**PROBLEM TO WORK ON:**
Your answer must be a single number: how many lines of the data include "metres".

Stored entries
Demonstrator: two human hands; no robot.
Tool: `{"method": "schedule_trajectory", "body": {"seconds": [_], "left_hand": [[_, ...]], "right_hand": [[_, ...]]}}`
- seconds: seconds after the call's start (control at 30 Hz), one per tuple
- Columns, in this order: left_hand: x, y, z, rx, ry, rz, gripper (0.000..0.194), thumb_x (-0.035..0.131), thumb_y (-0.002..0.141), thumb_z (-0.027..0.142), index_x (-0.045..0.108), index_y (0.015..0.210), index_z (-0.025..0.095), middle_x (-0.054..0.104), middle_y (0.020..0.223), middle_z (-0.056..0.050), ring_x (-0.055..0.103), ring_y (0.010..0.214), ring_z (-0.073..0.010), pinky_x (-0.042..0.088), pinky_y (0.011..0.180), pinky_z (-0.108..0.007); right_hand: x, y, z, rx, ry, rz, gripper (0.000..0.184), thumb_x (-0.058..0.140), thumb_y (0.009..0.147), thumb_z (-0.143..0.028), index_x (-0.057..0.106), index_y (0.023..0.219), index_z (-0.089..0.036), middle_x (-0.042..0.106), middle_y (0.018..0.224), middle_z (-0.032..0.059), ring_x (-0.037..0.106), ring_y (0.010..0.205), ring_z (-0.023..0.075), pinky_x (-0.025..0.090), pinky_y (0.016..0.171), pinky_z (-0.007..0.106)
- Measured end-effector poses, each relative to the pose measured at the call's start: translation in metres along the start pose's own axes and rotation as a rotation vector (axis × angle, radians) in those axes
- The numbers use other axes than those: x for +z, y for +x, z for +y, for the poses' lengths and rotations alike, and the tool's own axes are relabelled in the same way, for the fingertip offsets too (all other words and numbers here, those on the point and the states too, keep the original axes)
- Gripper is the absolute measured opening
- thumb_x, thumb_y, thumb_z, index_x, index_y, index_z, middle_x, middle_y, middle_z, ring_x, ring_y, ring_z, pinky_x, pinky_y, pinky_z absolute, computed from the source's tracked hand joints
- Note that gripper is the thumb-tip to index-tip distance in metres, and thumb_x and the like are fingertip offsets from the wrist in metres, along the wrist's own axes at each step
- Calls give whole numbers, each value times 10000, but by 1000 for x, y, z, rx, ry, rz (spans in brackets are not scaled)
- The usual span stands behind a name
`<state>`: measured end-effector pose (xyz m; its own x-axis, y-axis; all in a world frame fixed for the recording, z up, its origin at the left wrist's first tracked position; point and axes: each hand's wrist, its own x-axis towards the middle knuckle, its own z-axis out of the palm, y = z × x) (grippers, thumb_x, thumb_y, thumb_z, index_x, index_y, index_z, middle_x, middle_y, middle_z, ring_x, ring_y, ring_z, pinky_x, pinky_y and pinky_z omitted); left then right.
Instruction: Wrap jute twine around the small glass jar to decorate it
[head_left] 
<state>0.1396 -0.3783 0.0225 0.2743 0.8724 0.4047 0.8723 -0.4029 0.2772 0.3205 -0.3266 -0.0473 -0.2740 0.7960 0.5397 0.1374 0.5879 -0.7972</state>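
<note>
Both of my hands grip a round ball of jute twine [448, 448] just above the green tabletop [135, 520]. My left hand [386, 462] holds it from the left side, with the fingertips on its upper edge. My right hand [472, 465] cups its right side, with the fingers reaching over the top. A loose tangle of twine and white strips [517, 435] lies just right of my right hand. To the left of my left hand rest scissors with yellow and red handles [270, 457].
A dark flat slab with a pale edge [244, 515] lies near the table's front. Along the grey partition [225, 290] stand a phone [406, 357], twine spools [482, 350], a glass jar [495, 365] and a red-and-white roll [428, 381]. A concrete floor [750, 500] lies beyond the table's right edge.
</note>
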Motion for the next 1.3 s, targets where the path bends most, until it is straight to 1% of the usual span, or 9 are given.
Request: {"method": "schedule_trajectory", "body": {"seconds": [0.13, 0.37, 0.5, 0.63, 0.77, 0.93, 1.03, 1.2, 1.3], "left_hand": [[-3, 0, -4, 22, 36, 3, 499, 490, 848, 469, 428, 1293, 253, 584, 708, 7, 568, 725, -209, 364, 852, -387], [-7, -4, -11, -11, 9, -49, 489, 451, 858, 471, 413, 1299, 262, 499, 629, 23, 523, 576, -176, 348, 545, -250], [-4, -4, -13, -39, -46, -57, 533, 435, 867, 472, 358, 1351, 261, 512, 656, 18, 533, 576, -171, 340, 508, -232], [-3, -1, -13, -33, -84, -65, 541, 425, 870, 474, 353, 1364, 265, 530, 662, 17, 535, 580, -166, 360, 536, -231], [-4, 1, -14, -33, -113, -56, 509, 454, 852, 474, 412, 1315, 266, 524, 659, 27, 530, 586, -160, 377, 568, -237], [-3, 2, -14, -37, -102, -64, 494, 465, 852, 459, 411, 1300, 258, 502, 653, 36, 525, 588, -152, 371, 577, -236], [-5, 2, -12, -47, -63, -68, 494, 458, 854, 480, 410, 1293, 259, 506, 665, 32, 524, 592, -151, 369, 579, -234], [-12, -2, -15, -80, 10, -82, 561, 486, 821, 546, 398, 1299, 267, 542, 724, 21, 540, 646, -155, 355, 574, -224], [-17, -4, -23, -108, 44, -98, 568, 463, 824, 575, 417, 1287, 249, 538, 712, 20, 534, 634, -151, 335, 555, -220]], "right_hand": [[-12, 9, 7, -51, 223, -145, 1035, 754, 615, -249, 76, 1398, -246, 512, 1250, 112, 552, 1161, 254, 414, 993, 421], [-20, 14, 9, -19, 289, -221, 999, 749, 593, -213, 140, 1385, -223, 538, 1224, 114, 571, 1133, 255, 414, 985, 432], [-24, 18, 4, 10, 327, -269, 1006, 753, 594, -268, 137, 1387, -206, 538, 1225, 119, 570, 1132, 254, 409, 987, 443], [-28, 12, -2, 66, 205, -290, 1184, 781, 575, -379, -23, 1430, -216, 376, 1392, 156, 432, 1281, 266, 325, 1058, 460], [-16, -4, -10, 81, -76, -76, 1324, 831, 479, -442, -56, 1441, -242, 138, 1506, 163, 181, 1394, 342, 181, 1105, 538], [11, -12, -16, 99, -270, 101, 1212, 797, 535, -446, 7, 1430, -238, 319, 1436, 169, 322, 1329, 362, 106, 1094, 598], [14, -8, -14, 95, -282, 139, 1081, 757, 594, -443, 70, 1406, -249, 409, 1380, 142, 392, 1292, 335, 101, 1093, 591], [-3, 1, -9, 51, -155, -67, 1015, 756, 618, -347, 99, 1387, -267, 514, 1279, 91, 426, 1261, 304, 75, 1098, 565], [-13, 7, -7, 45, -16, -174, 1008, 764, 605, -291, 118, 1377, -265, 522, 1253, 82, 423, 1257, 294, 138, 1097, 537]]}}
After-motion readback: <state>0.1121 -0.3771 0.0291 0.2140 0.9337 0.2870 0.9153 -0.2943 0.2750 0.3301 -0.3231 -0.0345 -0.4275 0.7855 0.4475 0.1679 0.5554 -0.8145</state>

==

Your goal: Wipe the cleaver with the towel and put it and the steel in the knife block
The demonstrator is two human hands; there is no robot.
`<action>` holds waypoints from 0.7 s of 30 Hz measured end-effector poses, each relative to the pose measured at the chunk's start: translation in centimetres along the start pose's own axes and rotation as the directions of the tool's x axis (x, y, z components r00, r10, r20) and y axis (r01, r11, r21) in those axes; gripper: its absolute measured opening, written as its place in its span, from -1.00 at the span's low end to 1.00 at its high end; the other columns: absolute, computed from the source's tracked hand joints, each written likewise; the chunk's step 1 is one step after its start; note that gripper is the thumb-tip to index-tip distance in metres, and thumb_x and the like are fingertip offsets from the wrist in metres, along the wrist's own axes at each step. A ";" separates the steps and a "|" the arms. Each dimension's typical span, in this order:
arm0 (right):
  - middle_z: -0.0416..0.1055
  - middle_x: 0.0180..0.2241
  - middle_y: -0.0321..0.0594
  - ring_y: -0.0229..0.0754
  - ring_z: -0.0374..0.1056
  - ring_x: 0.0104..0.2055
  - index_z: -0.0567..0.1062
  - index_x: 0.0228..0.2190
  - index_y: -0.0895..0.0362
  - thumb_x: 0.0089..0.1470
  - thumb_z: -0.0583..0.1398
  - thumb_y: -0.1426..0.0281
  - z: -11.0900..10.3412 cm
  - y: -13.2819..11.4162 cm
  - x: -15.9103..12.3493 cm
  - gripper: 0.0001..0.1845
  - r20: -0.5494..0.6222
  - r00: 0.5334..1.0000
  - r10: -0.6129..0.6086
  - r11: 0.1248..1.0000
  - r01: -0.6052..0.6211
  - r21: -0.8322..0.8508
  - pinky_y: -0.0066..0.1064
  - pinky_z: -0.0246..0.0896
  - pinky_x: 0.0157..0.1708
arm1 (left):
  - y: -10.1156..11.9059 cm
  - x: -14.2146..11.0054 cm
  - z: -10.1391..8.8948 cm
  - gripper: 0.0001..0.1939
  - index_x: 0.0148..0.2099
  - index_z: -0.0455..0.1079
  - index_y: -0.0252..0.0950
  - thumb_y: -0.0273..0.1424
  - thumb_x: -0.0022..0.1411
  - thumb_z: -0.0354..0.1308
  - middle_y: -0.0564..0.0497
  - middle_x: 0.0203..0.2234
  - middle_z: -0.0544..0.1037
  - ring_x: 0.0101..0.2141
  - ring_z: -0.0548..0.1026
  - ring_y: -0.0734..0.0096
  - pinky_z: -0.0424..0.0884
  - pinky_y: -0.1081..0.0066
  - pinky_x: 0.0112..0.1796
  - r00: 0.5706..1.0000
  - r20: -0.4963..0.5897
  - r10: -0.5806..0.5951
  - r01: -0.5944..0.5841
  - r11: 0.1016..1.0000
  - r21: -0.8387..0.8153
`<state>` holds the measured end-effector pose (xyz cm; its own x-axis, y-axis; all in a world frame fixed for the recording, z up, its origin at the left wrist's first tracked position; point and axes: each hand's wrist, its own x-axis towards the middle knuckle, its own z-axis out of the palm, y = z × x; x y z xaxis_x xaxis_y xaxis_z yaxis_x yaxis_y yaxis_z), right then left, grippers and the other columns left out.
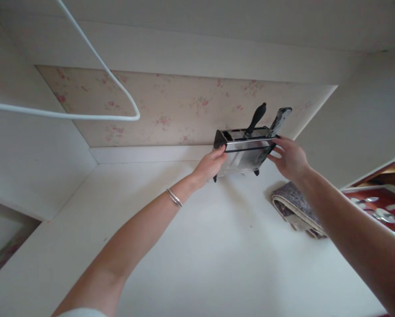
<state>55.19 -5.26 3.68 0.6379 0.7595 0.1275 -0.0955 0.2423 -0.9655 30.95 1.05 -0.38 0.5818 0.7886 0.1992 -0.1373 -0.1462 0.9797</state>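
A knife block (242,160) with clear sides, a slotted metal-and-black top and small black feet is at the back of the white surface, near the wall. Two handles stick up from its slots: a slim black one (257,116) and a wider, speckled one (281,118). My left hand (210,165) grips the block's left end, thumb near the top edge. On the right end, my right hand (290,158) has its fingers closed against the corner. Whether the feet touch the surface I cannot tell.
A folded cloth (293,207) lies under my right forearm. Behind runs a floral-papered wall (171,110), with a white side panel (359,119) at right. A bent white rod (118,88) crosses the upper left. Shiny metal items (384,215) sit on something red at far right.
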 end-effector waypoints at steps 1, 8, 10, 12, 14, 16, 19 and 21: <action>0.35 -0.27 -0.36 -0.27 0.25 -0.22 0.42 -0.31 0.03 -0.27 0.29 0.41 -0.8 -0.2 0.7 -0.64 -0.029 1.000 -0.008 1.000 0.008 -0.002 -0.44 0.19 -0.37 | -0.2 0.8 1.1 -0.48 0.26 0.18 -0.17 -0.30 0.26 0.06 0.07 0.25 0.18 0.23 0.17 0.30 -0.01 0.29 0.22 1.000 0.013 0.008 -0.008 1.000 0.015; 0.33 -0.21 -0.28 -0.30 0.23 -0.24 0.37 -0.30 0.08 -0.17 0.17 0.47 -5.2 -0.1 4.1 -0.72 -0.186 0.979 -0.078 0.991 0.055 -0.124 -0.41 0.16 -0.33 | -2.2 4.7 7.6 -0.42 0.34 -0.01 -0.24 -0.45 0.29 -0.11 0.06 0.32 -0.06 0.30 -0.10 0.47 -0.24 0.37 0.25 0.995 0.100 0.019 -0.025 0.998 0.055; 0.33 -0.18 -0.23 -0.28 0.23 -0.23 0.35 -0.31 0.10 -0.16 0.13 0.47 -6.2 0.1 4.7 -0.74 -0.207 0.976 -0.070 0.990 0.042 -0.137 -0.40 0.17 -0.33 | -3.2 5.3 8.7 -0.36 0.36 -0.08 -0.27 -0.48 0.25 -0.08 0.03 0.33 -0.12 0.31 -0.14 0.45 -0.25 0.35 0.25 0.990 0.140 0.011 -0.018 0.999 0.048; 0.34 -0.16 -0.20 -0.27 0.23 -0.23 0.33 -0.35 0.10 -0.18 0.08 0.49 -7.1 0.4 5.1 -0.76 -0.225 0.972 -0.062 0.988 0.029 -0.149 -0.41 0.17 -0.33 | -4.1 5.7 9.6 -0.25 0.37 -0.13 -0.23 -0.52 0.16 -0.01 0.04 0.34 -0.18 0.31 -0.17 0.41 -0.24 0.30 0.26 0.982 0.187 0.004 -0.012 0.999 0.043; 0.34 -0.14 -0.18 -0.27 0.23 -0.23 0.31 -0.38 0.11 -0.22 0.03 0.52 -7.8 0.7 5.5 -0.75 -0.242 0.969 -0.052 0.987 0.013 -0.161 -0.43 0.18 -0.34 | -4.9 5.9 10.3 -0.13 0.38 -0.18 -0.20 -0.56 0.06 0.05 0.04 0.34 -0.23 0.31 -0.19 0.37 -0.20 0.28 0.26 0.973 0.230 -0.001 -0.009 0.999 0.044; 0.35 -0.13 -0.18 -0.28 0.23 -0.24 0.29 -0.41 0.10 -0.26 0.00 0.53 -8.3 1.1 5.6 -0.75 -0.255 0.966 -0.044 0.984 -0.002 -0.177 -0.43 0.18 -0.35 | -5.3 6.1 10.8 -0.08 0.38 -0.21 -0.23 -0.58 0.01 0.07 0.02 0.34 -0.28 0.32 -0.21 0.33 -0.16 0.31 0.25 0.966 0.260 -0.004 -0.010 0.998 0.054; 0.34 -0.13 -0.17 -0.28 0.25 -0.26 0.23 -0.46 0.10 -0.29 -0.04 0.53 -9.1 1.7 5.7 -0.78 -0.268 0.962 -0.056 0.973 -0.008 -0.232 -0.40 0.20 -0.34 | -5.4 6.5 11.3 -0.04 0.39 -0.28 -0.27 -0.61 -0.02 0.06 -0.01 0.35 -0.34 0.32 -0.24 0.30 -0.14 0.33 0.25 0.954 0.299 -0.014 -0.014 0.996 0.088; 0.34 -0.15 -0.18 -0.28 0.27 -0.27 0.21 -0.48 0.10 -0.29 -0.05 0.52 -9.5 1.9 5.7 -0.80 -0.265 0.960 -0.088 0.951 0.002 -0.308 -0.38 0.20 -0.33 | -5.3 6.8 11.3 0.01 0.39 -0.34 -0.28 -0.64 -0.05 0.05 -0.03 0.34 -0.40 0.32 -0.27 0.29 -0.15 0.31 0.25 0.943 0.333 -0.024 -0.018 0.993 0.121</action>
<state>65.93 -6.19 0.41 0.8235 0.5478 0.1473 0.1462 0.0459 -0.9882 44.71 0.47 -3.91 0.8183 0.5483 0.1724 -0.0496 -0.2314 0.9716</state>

**RESULT OF THIS TASK:**
3